The Affordable Care Act, a.k.a Obamacare, is the law of the land, and the re-election of the president ensures that its far-reaching provisions will take effect as scheduled in 2014. What does that mean for journalists? It presents an opportunity—and an obligation—to deliver the clear and thorough reporting that was missing during the debate on the Act itself.
The politicians were not helpful then. Republicans demonized Obamacare, essentially a plan hatched in conservative think tanks and road-tested by Mitt Romney in Massachusetts. The Democrats hid the football, de-emphasizing the mechanics of the law in an effort to minimize the risk that the requirement to have health insurance or face penalties might not win votes.
In the end, the media covered the law’s long, slow passage like a sporting event, without much explanation of how it would shape people’s lives. Here comes another chance.
First, it’s important for the press to explain what the ACA is, and is not. It is not a radical government take-over of medical care or a national health insurance scheme. America still has a private insurance system, one that is not universal (some 20 million Americans will be left out). And this context—private insurance, private provision of care, and a medical establishment rapidly consolidating into vast corporate entities—offers a useful frame.

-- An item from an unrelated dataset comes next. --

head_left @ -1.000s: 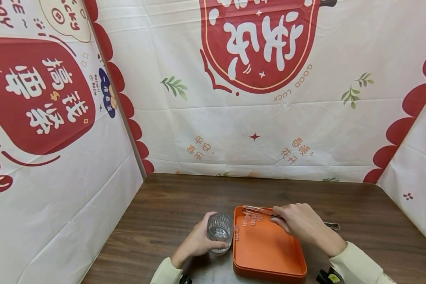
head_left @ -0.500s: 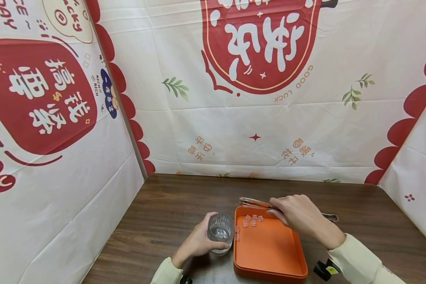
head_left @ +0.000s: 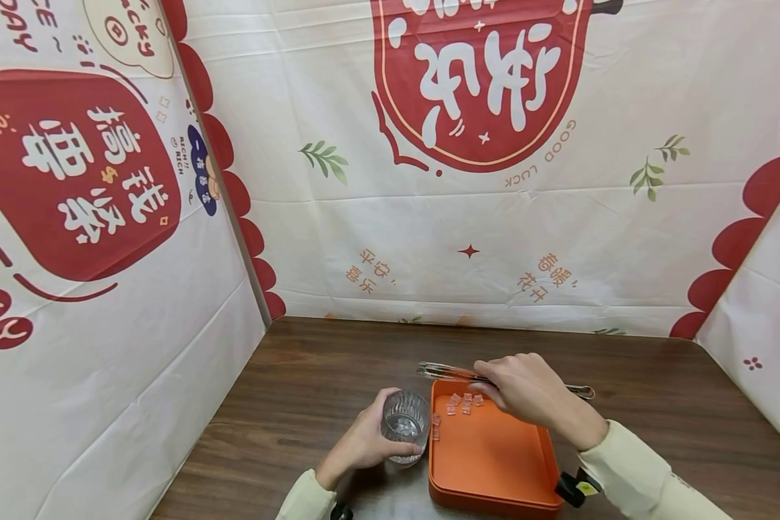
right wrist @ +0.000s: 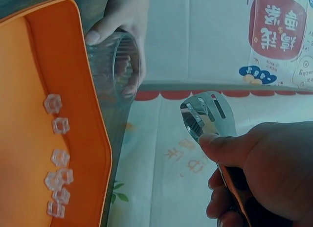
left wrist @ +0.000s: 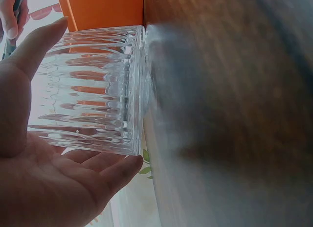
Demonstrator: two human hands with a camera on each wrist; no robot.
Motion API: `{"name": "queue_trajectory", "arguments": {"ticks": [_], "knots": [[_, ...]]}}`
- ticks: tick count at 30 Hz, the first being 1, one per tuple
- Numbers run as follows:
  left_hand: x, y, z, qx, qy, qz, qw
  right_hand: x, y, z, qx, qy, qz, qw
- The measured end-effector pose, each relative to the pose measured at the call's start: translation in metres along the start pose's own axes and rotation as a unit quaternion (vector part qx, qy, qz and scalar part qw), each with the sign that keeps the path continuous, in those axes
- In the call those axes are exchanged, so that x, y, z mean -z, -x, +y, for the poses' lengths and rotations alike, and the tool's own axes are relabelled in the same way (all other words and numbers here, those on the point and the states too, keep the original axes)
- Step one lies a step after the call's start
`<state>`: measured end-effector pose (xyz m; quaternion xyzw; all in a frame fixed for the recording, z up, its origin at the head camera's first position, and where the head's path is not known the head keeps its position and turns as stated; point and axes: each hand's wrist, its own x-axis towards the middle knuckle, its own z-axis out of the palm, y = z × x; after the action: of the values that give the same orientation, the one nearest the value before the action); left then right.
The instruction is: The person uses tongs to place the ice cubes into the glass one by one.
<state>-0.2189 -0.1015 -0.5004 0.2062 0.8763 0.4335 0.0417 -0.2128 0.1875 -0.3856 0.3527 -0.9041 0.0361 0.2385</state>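
Note:
A ribbed clear glass (head_left: 406,422) stands on the table, with the left hand (head_left: 366,438) curled round its side. In the left wrist view the thumb and fingers of the left hand (left wrist: 63,163) lie on either side of the glass (left wrist: 93,90). The right hand (head_left: 526,390) grips metal tongs (head_left: 443,372) above the back edge of an orange tray (head_left: 494,462). Several clear cubes (right wrist: 60,157) lie along the tray's far and left sides. The tong heads (right wrist: 205,114) are close together in the right wrist view; whether anything is between them is hard to tell.
The brown wooden table (head_left: 312,361) extends behind and to the left of the glass. White printed cloth (head_left: 390,217) hangs behind the table and at both sides. The tray's left wall is right beside the glass.
The right hand and tongs have lifted from the cubes at the tray's far left corner and moved left, past the tray's back edge. The left hand stays on the glass.

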Motion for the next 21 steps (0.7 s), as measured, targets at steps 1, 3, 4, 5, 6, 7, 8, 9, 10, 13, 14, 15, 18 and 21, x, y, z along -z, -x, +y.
{"name": "queue_trajectory", "arguments": {"ticks": [1, 3, 4, 5, 6, 7, 8, 9, 10, 13, 14, 15, 18, 21], "knots": [[0.000, 0.000, 0.000, -0.001, 0.000, 0.000, 1.0000, -0.001, -0.002, -0.002, 0.003, -0.001, -0.002, 1.0000], [0.000, 0.000, 0.000, -0.003, 0.001, 0.000, 1.0000, -0.002, -0.005, -0.005, 0.008, -0.003, -0.006, 0.9999], [0.000, 0.000, 0.000, -0.003, 0.002, 0.000, 1.0000, -0.003, -0.006, -0.006, 0.010, -0.004, -0.007, 0.9999], [0.000, 0.000, 0.000, -0.004, 0.003, 0.000, 1.0000, -0.004, -0.007, -0.008, 0.012, -0.004, -0.007, 0.9999], [0.000, 0.000, 0.000, -0.004, 0.004, -0.001, 1.0000, -0.004, -0.009, -0.009, 0.014, -0.005, -0.006, 0.9999], [0.000, 0.000, 0.000, -0.004, 0.005, -0.001, 1.0000, -0.005, -0.010, -0.011, 0.016, -0.005, -0.005, 0.9998], [0.000, 0.000, 0.000, -0.003, 0.006, -0.001, 1.0000, -0.005, -0.011, -0.012, 0.018, -0.006, -0.004, 0.9998], [0.000, 0.000, 0.000, -0.002, 0.007, -0.001, 1.0000, -0.006, -0.011, -0.013, 0.020, -0.007, -0.002, 0.9998], [0.000, 0.000, 0.001, -0.002, 0.007, -0.001, 1.0000, -0.007, -0.012, -0.014, 0.022, -0.009, -0.003, 0.9997], [0.001, 0.001, 0.001, -0.003, 0.010, -0.001, 1.0000, -0.008, -0.014, -0.017, 0.024, -0.015, -0.008, 0.9996], [0.001, 0.001, 0.001, -0.003, 0.011, -0.001, 0.9999, -0.009, -0.014, -0.017, 0.025, -0.018, -0.010, 0.9995], [0.001, 0.001, 0.001, -0.005, 0.011, 0.000, 0.9999, -0.010, -0.015, -0.018, 0.025, -0.019, -0.013, 0.9994], [0.001, 0.000, 0.001, -0.008, 0.013, -0.001, 0.9999, -0.012, -0.016, -0.020, 0.026, -0.021, -0.015, 0.9993], [0.002, 0.000, 0.000, -0.006, 0.014, -0.003, 0.9999, -0.014, -0.017, -0.021, 0.030, -0.023, -0.014, 0.9992]]}}
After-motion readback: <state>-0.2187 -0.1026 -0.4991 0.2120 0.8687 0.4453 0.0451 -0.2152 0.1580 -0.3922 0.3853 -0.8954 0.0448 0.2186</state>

It helps to think about reporting in terms of healthcare’s main realms.
The medical establishment What happens here will determine how much people pay for insurance in the new government-provided healthcare exchanges that the law puts in place, or, when employers provide coverage, what those employers will pay. If doctors and hospitals demand higher prices for services, insurers will pass on the costs. Evidence is mounting that consolidation in the hospital industry is boosting prices.
It’s debatable whether the cost-containment nostrums in the Act—like accountable care organizations, or more health-information technology—will do the trick. (The Center for Public Integrity has already shown how electronic medical records may do the opposite.) Other countries have lower healthcare costs largely because their governments push back against the power of medical providers. That’s not part of Obamacare.

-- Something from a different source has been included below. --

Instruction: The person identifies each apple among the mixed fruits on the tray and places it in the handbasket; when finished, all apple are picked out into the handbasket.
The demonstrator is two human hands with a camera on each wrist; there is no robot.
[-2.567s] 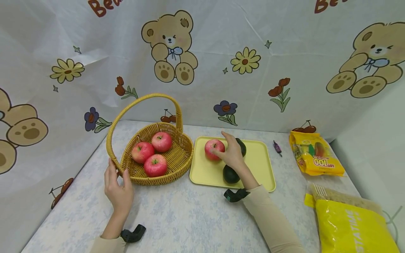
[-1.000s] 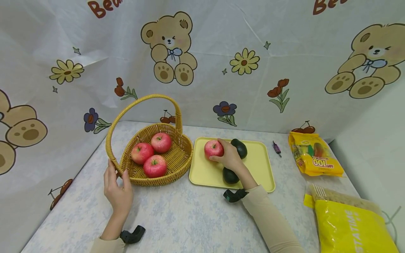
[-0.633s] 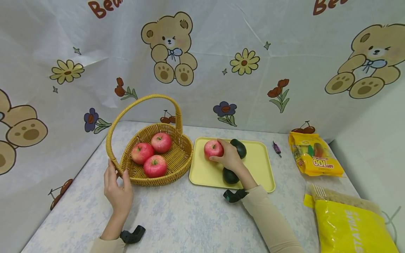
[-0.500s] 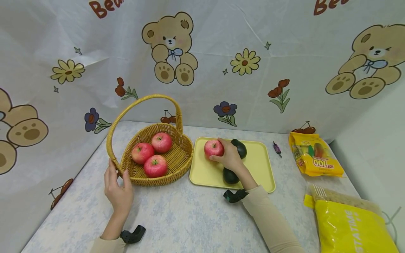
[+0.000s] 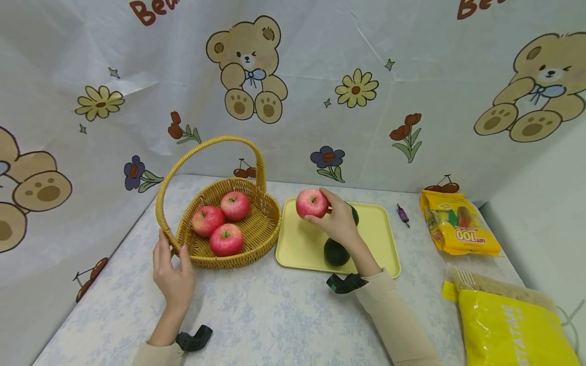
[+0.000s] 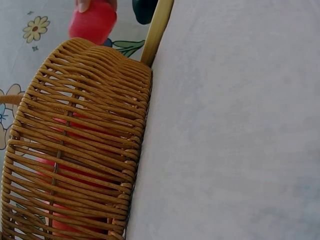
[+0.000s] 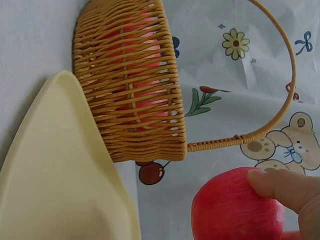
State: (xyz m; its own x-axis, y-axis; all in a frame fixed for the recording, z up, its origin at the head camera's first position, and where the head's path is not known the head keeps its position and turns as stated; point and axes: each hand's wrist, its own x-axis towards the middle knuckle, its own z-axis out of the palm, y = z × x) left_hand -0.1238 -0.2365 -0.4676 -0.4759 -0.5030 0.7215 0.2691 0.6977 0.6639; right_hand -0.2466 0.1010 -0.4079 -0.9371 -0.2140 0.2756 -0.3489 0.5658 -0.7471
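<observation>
My right hand (image 5: 340,219) holds a red apple (image 5: 312,203) between thumb and fingers, raised above the pale yellow tray (image 5: 293,254). In the right wrist view the thumb presses on the apple (image 7: 237,207). A dark green avocado (image 5: 336,252) lies on the tray near my wrist; another dark avocado (image 5: 355,215) is partly hidden behind my hand. My left hand (image 5: 174,277) rests against the near left side of the wicker basket (image 5: 256,249), by the foot of its handle, fingers fairly straight. Three red apples (image 5: 227,239) sit in the basket. My left hand is outside its wrist view.
The basket's tall arched handle (image 5: 226,138) rises left of the tray. Right of the tray lie a small purple wrapped item (image 5: 403,215), a yellow-orange packet (image 5: 460,223) and a large yellow bag (image 5: 513,325). A bear-printed cloth (image 5: 311,122) hangs behind the table.
My right hand closed round the apple on the tray and has now lifted it off, slightly upward. The left hand and the basket have stayed in place.
</observation>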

The insurance companies The kind of insurance sold in the new exchanges should top the what-to-cover list. Will there be zillions of offerings with tiny differences that are too hard for ordinary shoppers to decipher? Are the rules for explaining them good enough? And the biggest questions: What will consumers get for the money? Will the cheapest—and perhaps least comprehensive—plans be adequate? And for people whose income qualifies them for government subsidies under the law to help them buy insurance: Will those subsidies be sufficient?

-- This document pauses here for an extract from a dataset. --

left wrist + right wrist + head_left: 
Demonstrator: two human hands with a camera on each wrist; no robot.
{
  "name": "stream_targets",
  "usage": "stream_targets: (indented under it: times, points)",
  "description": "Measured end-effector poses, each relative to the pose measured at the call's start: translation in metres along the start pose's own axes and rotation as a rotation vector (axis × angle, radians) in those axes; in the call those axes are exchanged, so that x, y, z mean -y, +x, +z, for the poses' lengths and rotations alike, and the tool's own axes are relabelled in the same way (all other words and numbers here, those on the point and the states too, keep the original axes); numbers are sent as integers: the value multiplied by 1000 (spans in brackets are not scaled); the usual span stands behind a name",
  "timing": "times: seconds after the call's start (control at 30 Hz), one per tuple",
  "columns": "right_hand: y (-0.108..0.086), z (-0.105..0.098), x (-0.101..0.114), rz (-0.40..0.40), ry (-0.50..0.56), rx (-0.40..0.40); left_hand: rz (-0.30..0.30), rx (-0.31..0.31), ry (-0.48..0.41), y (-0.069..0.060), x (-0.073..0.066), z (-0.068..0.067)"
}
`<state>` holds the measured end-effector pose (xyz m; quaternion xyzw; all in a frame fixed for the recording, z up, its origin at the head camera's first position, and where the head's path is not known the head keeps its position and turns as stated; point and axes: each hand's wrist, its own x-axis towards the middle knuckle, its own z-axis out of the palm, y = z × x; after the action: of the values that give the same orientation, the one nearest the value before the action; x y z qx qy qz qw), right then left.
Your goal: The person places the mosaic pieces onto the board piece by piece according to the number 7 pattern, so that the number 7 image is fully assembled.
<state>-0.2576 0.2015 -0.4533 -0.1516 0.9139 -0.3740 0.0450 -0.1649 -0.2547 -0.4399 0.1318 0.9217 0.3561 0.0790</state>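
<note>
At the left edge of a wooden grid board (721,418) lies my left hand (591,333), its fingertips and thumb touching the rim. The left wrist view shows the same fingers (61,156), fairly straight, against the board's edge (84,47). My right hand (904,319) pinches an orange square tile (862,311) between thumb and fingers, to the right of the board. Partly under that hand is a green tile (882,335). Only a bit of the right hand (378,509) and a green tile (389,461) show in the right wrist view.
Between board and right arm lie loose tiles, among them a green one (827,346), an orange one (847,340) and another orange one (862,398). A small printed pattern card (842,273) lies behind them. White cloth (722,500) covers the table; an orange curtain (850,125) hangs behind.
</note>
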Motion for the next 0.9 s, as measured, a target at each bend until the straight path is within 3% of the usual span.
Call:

The employers They lobbied hard to keep the job of covering 160 million workers. But if costs rise, will employers, especially small ones, stay in the game, or will they dump their employees into the exchanges?
The people The primary focus of covering the implementation of the new law should be on how it affects ordinary Americans—not in two or three-graph anecdotes, but via deep, explanatory reporting. That means sitting at the kitchen table as people figure out how to insure a family on a budget, as Boston’s WBUR so ably did earlier this year.